On a brighter note, after doing a bit more digging on the net I’m now a bit clearer about the different types of permitted work, and I can understand the concerns raised by Andrew in the first post in this thread - the info’ published by the government is not complete.

Anyway, I found the info’ on the Disability Rights UK website really helpful: http://www.disabilityrightsuk.org/work-people-living-disability-or-health-conditions

The CPAG book also has the same info’ but it’s spread over several pages. Page 1020 (2014/15 edition) mentions the criteria for those in the Support Group.

My client is in the Support Group, so in theory he can work less than 16 hours per week without his ESA payments being reduced - as long as his wages stay below the higher limit?

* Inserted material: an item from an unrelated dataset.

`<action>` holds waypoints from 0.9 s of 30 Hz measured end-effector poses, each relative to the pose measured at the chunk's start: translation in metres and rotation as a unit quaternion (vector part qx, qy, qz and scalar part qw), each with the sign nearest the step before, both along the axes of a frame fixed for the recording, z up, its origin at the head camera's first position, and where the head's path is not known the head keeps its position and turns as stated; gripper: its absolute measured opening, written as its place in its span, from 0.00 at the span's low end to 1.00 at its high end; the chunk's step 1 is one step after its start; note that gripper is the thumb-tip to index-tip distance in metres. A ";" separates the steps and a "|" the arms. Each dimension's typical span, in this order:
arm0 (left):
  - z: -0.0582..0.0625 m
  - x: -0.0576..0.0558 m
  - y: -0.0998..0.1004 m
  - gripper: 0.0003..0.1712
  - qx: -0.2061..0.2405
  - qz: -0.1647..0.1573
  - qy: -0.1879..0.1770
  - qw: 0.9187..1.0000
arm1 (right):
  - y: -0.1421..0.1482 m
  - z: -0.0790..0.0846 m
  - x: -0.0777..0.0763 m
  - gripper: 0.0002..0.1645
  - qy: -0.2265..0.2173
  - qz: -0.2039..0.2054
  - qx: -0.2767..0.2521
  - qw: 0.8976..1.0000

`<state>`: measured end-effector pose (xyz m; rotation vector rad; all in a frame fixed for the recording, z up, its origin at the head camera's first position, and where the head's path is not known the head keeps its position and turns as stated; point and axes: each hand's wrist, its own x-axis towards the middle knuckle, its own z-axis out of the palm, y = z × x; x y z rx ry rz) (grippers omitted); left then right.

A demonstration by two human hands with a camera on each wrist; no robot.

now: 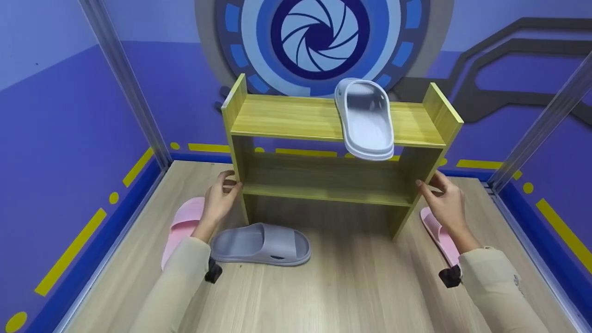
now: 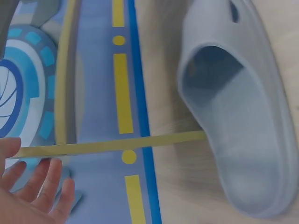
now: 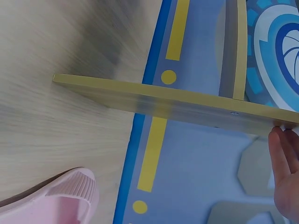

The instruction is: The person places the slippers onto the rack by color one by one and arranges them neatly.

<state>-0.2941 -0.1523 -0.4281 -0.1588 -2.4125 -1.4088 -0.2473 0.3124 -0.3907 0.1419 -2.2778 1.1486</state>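
Observation:
A yellow wood-grain shelf rack stands between the two hands. My left hand pinches the front edge of its left side panel with thumb and fingers. On the opposite side, my right hand grips the right panel, thumb at the front edge and fingertips against the outer face. A light grey slipper lies on the top board, its heel overhanging the front. In front of the rack's left leg, a darker grey slipper rests on the table. Whether the rack's feet touch the table I cannot tell.
Pink slippers lie on the table at both sides: one beside the left forearm, another partly hidden by the right arm. A patterned blue-purple wall stands behind the rack, with metal posts at the corners.

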 end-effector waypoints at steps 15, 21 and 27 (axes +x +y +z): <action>-0.068 0.026 -0.028 0.35 -0.236 -0.173 -0.087 0.952 | 0.002 0.002 -0.001 0.23 0.002 0.011 0.007 1.000; -0.086 0.035 -0.024 0.56 -0.271 -0.211 -0.101 0.934 | 0.003 0.001 -0.001 0.23 0.000 0.014 0.005 1.000; -0.103 0.034 -0.019 0.61 -0.263 -0.215 -0.102 0.935 | 0.004 0.000 0.000 0.24 -0.009 0.009 0.016 1.000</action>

I’ve had a look at the WCA assessment criteria again and I find it hard to believe that someone who scores enough points to be deemed as having limited cability for work would be able to do any work - even if it was less than 16 hours. I know that ESA is supposed to be for those that can’t work, but I don’t really understand how the permitted work rules can operate without the claimant’s eligibility for ESA being called into question.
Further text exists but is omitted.